_TASK TO CARRY OUT_
Instruction for the entries that follow: retype exactly the lines from the line with "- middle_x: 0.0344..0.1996" to the line with "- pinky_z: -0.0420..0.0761", both included, and omit all others.
[MATERIAL PROVIDED Boundary: Start]
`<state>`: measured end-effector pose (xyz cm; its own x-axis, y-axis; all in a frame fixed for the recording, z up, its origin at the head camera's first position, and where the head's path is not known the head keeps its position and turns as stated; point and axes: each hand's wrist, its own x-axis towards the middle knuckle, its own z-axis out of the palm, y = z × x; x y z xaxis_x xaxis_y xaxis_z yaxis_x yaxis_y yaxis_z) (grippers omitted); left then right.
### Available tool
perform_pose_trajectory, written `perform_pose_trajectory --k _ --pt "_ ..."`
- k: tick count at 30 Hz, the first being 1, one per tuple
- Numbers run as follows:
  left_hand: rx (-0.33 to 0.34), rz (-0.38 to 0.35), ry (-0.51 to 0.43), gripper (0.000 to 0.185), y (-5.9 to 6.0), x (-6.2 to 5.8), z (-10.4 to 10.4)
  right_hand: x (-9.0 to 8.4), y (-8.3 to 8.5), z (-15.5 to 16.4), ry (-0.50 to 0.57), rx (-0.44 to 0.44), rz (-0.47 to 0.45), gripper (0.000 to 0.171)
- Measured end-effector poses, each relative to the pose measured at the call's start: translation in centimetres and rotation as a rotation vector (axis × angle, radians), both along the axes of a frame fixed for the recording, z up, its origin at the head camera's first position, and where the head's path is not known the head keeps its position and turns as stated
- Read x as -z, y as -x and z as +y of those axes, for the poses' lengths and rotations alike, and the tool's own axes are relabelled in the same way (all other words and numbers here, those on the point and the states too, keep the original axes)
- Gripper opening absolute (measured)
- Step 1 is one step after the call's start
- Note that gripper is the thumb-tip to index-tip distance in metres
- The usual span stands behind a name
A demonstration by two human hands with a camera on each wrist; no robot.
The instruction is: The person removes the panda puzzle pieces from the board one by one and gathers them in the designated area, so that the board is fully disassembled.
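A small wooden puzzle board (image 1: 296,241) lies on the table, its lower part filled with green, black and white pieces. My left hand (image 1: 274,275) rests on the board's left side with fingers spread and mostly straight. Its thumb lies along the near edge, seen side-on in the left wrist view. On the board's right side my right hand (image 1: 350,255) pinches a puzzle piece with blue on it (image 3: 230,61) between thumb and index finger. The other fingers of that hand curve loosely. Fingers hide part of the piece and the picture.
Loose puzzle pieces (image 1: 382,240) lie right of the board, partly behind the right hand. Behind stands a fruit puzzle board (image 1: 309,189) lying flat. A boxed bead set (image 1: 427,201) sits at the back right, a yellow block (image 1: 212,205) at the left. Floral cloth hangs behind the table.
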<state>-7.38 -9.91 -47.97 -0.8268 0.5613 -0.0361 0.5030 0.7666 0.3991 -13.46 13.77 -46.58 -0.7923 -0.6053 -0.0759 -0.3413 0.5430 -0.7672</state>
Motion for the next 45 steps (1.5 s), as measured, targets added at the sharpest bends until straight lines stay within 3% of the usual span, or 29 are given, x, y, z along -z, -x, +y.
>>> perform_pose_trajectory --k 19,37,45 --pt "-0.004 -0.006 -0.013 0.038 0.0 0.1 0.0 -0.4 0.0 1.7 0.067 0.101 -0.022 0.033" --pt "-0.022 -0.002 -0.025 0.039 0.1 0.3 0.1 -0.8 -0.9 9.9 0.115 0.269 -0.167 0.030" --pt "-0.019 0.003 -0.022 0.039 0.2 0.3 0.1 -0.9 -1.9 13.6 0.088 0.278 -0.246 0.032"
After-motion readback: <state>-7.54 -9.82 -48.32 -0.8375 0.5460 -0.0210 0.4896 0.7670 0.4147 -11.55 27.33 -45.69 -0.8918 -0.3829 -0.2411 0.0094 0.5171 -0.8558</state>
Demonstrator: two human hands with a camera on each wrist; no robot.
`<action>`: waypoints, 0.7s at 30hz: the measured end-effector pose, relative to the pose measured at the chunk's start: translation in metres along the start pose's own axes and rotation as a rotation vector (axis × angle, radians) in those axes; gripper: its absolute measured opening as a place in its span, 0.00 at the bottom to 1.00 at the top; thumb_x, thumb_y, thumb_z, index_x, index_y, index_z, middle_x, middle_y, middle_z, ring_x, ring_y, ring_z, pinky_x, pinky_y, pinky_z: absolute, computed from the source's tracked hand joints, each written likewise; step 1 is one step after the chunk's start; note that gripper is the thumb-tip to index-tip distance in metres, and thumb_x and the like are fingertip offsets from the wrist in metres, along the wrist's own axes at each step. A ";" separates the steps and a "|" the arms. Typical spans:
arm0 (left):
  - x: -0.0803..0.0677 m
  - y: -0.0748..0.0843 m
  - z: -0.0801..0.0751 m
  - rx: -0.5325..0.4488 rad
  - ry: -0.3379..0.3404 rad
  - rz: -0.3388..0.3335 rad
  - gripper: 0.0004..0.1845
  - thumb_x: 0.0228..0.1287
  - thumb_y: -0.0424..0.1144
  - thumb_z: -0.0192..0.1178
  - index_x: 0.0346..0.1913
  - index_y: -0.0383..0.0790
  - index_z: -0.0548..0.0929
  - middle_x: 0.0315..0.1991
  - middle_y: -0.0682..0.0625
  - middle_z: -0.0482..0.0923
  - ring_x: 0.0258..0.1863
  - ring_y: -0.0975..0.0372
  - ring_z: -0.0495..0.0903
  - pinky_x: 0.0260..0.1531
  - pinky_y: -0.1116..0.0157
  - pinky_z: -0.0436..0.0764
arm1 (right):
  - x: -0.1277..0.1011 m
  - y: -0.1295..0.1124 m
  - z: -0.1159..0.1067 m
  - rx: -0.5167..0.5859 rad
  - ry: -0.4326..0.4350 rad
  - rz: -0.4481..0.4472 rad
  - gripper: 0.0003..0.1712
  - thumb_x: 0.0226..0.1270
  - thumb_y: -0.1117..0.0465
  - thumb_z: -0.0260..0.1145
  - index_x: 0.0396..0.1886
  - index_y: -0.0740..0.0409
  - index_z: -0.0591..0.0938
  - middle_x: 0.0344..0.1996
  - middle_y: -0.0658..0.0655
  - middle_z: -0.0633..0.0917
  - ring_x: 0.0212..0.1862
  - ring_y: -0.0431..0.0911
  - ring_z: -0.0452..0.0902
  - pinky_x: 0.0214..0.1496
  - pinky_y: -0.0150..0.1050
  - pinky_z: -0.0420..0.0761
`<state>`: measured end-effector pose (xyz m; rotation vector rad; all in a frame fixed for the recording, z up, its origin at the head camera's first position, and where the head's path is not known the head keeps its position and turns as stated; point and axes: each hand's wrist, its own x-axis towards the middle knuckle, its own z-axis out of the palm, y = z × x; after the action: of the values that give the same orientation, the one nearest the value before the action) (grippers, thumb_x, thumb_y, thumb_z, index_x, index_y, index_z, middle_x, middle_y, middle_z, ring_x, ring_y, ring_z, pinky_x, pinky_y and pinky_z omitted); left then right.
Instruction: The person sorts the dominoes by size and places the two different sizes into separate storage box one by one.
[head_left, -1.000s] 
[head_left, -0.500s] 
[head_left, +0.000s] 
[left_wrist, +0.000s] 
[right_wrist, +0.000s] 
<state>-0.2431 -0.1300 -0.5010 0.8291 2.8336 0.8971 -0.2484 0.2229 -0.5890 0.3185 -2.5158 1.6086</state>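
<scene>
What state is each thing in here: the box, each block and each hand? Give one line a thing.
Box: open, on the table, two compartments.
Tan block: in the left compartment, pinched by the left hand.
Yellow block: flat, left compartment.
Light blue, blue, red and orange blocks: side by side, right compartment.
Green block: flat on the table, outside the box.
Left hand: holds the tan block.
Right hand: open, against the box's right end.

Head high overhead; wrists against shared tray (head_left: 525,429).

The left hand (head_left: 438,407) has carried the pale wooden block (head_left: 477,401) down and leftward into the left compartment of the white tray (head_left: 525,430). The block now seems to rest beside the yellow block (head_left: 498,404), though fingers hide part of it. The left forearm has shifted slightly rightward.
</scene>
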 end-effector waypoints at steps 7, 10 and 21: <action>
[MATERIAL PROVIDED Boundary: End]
_RESPONSE AREA_
  - middle_x: 0.0344..0.1996
  - middle_y: -0.0658..0.0655
  - middle_z: -0.0633..0.0917
  - ring_x: 0.0212..0.1862
  - ring_y: -0.0431..0.0911
  - ring_z: -0.0452..0.0902
  - pinky_x: 0.0214..0.1496
  - pinky_y: -0.0150..0.1050
  - pinky_z: -0.0420..0.0761

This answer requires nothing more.